Posted April. 15, 2016 07:20,   

Updated April. 15, 2016 07:26

한국어

Korean literature is generally translated into English by Koreans who are good at English. Meanwhile, English literature is translated into Korean by Koreans who are good at English. It is true that such asymmetry presented an obstacle to introducing Korean literature to other countries. Deborah Smith, a Ph.D. student of the School of Oriental and African Studies (SOAS), University of London, learned Korean and translated Han Kang’s "The Vegetarian" into English. It would be more touching to readers in English speaking countries.

"The Vegetarian" has been shortlisted for the 2016 Man Booker International Prize. The six final candidates include Turkey’s Orhan Pamuk, a Nobel Prize winner. The Man Booker International Prize is a sister prize of the Man Booker Prize, one of the world’s three literary awards, along with the Nobel Prize in Literature and Goncourt Prize of France. The Man Booker Prize goes to a writer from the Commonwealth while the Man Booker International Prize goes to an author and a translator outside the Commonwealth. The winner will be announced on May 16.

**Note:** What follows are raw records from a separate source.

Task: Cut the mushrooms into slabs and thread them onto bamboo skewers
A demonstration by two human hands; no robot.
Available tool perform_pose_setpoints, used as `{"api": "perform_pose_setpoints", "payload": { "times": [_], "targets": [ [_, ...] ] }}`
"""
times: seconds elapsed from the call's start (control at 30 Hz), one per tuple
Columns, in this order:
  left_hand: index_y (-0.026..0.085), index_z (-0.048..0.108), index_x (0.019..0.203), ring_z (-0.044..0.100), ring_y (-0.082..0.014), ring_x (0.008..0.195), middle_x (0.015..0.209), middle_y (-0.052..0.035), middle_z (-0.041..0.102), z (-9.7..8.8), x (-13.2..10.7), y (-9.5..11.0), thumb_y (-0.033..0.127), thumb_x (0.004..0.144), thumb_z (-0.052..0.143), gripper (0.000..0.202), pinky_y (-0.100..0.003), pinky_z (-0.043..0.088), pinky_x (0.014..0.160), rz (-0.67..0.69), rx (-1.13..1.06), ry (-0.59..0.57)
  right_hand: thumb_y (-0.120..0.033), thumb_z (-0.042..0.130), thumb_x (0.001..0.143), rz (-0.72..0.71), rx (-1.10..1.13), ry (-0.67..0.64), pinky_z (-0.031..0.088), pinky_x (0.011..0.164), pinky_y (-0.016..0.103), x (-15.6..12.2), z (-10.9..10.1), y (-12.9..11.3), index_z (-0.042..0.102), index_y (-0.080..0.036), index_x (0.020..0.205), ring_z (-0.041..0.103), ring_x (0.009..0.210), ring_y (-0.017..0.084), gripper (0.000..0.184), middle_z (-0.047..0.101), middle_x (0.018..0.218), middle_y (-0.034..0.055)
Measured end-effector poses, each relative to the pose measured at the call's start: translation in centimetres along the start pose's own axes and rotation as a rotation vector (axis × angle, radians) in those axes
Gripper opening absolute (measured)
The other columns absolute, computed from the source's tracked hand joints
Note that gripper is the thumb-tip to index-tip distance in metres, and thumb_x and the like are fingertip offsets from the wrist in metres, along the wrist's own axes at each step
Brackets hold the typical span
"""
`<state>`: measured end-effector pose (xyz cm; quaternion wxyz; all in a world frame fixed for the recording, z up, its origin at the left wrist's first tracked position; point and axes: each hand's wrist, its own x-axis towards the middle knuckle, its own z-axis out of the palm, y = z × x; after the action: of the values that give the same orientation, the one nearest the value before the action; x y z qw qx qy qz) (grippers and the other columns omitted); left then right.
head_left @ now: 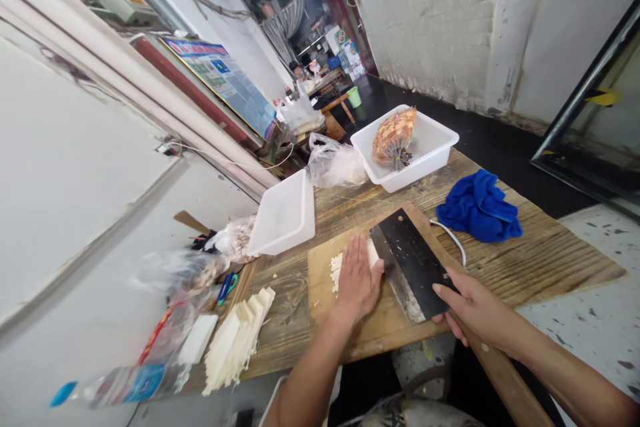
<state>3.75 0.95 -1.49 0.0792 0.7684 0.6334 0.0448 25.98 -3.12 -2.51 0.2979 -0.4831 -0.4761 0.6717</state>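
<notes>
The left hand (357,280) lies flat (palm downward, pointing forward), while the right hand (466,299) curls in a grip.

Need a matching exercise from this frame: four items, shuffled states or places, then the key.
Column 1
1. left hand
2. right hand
3. cloth
4. orange-brown bundle

Column 2
A. inside a white tub
B. gripping the cleaver
C. laid flat over pale pieces on the cutting board
D. blue, crumpled on the wooden table

Pairs: 1-C, 2-B, 3-D, 4-A
</notes>
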Motion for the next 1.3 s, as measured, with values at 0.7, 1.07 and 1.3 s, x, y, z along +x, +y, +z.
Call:
{"api": "perform_pose_setpoints", "payload": {
  "times": [0.7, 1.07, 1.3],
  "targets": [
    [0.004, 0.016, 0.15, 0.008, -0.0219, 0.147, 0.158, -0.0179, 0.016, 0.3, 0.2, 0.1, 0.046, 0.098, 0.012, 0.066, -0.046, 0.012, 0.122, -0.023, -0.019, -0.009, -0.055, 0.047, 0.076, -0.001, 0.018, 0.005, 0.042, 0.036, 0.024, 2.4, 1.5, -1.1, 0.034, -0.025, 0.088, 0.051, 0.04, 0.012, 0.035, 0.062, 0.061, -0.0026],
    [0.0, 0.014, 0.149, 0.005, -0.022, 0.147, 0.158, -0.0183, 0.011, -0.1, 0.2, 0.2, 0.048, 0.098, 0.009, 0.071, -0.044, 0.011, 0.122, -0.027, -0.047, -0.046, -0.045, 0.044, 0.081, -0.006, 0.006, 0.007, 0.04, 0.036, 0.022, 2.7, 2.9, -1.2, 0.037, -0.023, 0.089, 0.052, 0.038, 0.012, 0.025, 0.056, 0.052, -0.0052],
    [0.0, 0.015, 0.149, 0.005, -0.0223, 0.147, 0.158, -0.0193, 0.012, -0.2, 0.2, 0.1, 0.049, 0.098, 0.01, 0.072, -0.043, 0.011, 0.122, -0.024, -0.074, -0.028, -0.039, 0.042, 0.085, 0.03, 0.002, -0.042, 0.035, 0.031, 0.02, 1.5, 3.4, -1.1, 0.038, -0.022, 0.094, 0.051, 0.035, 0.015, 0.02, 0.044, 0.04, -0.0097]
  ]
}}
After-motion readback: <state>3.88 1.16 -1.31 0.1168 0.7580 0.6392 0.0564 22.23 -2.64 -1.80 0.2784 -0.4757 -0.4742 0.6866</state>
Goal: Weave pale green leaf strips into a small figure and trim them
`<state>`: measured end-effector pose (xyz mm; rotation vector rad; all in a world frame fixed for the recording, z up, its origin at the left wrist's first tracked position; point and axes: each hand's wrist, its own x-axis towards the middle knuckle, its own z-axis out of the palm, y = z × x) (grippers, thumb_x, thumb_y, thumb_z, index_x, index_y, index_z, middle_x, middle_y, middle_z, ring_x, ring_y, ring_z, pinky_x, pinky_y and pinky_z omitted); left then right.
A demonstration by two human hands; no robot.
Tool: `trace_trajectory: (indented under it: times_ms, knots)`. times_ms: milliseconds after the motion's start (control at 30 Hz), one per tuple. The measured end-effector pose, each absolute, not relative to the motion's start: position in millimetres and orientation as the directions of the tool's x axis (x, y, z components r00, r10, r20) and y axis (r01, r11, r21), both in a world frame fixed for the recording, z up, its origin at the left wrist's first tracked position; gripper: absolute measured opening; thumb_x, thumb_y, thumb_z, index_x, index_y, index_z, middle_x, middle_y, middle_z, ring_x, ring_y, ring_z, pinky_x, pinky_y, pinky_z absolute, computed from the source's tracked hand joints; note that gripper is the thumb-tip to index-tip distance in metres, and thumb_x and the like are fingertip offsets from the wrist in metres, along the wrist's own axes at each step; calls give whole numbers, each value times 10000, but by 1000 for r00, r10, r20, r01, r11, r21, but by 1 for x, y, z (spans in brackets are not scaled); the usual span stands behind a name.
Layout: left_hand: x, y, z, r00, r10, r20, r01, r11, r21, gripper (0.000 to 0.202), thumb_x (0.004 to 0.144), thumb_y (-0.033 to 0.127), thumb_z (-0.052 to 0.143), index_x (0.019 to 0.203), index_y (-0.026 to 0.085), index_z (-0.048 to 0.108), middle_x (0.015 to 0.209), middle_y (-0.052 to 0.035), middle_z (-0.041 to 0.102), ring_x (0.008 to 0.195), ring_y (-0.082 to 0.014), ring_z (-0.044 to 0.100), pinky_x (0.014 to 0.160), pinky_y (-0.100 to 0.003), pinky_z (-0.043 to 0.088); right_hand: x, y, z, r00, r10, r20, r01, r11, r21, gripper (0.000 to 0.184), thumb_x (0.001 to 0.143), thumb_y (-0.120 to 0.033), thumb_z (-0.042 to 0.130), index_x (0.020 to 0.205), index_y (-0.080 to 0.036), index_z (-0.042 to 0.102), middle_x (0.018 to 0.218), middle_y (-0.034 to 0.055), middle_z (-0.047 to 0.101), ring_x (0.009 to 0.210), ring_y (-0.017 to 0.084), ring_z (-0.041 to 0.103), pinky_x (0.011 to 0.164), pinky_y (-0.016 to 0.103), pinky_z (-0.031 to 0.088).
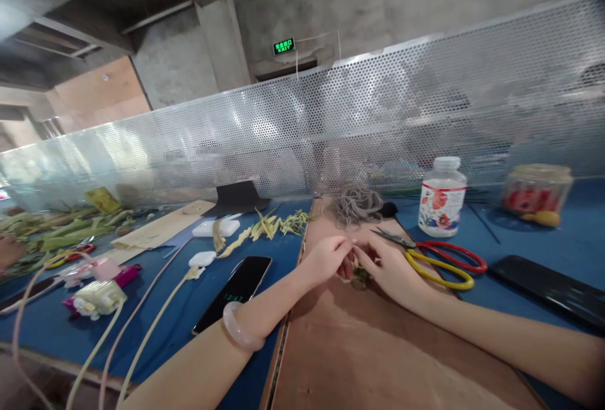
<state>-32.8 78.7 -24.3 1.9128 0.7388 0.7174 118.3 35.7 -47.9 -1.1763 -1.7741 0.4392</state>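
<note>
My left hand (328,257), with a pale bangle (242,328) on its wrist, and my right hand (385,268) meet over the brown wooden board (373,341). Both hands are closed, fingertips pinched together and touching. A small greenish-brown piece (360,276), like dried plant matter, shows beneath the fingers; its shape is mostly hidden. Just beyond the hands lies a tangle of grey string (357,205). Scissors (444,262) with one red and one yellow handle rest right of my right hand, blades pointing toward the string.
A labelled bottle (442,199), a jar (537,189) and a dark phone (551,287) stand or lie at right. Left are another phone (236,290), charging cables (154,334), pale leaf strips (269,226) and green husks (70,237). A perforated metal screen (265,133) borders the back. A co-worker's hand (10,252) shows far left.
</note>
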Motion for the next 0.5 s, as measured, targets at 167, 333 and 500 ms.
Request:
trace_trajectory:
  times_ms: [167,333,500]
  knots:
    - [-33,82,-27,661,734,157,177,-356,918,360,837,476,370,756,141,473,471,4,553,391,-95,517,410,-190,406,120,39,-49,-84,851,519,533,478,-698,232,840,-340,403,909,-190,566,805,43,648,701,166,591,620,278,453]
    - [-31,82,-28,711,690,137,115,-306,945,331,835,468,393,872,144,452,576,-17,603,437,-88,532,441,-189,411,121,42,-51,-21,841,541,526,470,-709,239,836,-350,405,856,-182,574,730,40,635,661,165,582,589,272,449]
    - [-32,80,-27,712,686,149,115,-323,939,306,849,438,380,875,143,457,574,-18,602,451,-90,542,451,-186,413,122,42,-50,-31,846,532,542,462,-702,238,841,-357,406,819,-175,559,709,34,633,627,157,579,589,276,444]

An ordinary wife becomes a vegetarian one day. She sticks to vegetarianism to the extent that she throws away shoes because they are made of leather. She recalls a memory about a dog that was brutally slaughtered by her father for biting her and she was forced to eat. After sensing brutality inside her, she starts self-destruction as a form of punishment to herself. It is terrifying to see her who wanted to rather become a plant holding a bird whose neck was bitten off (probably by her) after being carried to a hospital, implying human beings’ fundamental brutality.

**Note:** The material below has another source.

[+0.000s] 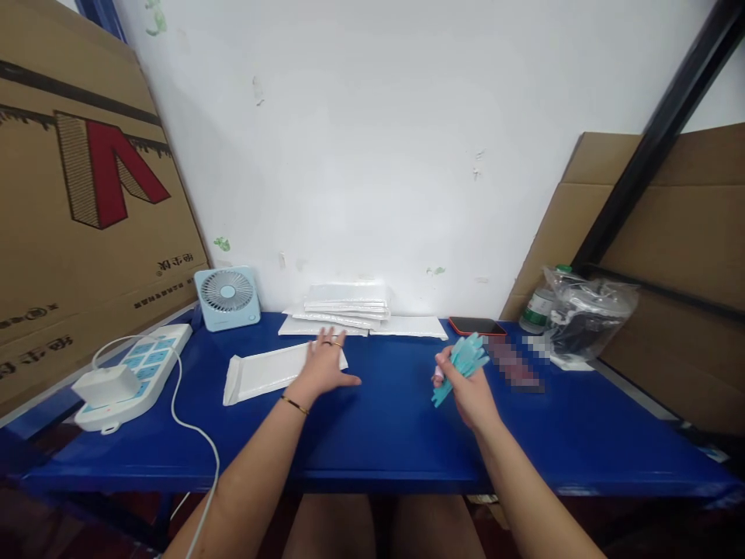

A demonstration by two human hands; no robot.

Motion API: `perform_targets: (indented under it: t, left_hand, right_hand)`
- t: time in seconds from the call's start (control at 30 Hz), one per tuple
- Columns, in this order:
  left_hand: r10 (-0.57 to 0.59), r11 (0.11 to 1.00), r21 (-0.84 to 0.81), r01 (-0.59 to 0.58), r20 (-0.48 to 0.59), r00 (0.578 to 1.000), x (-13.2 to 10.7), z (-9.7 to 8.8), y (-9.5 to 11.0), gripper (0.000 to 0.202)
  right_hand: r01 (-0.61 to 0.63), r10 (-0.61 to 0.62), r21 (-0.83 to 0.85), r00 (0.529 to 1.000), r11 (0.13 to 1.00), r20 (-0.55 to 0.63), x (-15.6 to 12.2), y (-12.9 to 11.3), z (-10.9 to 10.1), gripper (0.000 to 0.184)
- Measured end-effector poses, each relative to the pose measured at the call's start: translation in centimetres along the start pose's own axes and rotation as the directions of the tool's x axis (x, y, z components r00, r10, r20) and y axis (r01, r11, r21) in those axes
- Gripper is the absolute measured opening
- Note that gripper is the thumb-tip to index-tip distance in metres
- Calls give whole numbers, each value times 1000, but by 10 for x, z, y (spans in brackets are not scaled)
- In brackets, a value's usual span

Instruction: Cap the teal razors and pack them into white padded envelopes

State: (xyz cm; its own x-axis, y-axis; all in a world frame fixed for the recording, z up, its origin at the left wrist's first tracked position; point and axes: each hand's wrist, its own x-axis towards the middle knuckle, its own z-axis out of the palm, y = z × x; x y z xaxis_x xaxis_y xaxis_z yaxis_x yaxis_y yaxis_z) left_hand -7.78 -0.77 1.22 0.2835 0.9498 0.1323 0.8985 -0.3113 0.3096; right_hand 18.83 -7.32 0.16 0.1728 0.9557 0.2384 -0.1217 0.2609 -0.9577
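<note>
Strips (466, 358), teal and bunched, sit in my right hand (472, 393), right of the stack (347, 296) and nearer me; the fingers wrap the bundle and its ends splay out. Something pink (438, 373) shows at those fingers, too small to identify. My left hand (323, 371) has its fingers spread, gripping nothing, over one end of the loose packet (261, 374), left of the stack and nearer me; how firmly it presses, I cannot tell.

I judge the bundle wants a snug hold around its middle, without a hard squeeze, since thin pieces could slide apart and spill on the worktop (384, 423). On the packet I'd use flat fingertips and light pressure, so it neither skids nor creases.

Far left of the stack, the carton (46, 198) carries dark characters and a small ® near a red figure (108, 175); the print looks upside down and I won't vouch for a reading. The bottle (538, 310), far right of the stack, wears a green label too small to read.
</note>
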Motion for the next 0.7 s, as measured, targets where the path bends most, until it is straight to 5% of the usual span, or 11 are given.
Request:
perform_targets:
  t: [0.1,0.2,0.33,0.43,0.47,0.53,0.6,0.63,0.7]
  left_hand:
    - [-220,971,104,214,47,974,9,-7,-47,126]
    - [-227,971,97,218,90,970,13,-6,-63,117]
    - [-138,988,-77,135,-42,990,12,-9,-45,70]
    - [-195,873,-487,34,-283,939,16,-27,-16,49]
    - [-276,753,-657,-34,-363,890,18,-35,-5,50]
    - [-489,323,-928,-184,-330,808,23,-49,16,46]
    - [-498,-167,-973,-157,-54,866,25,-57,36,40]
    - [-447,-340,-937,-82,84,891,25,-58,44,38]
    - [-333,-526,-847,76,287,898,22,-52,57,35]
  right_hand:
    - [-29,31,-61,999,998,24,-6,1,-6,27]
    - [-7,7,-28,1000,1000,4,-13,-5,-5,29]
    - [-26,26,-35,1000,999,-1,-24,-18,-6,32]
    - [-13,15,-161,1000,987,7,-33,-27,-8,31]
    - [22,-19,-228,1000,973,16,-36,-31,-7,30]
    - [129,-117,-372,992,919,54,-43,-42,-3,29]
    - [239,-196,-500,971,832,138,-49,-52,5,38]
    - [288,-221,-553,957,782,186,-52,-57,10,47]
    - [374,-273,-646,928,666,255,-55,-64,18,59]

I first read Han Kang’s novel when she published "A Boy Is Coming," a novel with a background of the democratic movement in Gwangju, in 2014. I stopped reading "The Greek Class" in 2011 because the introduction was slightly boring. "The Vegetarian" was first published in 2007. I read it belatedly after learning that it was shortlisted for the Man Booker International Prize. It is surprising that the translator recognized the value of the book and translated it. Hopefully, Han who inherited talent from her father, novelist Han Seung-won, and met a good translator can win the award.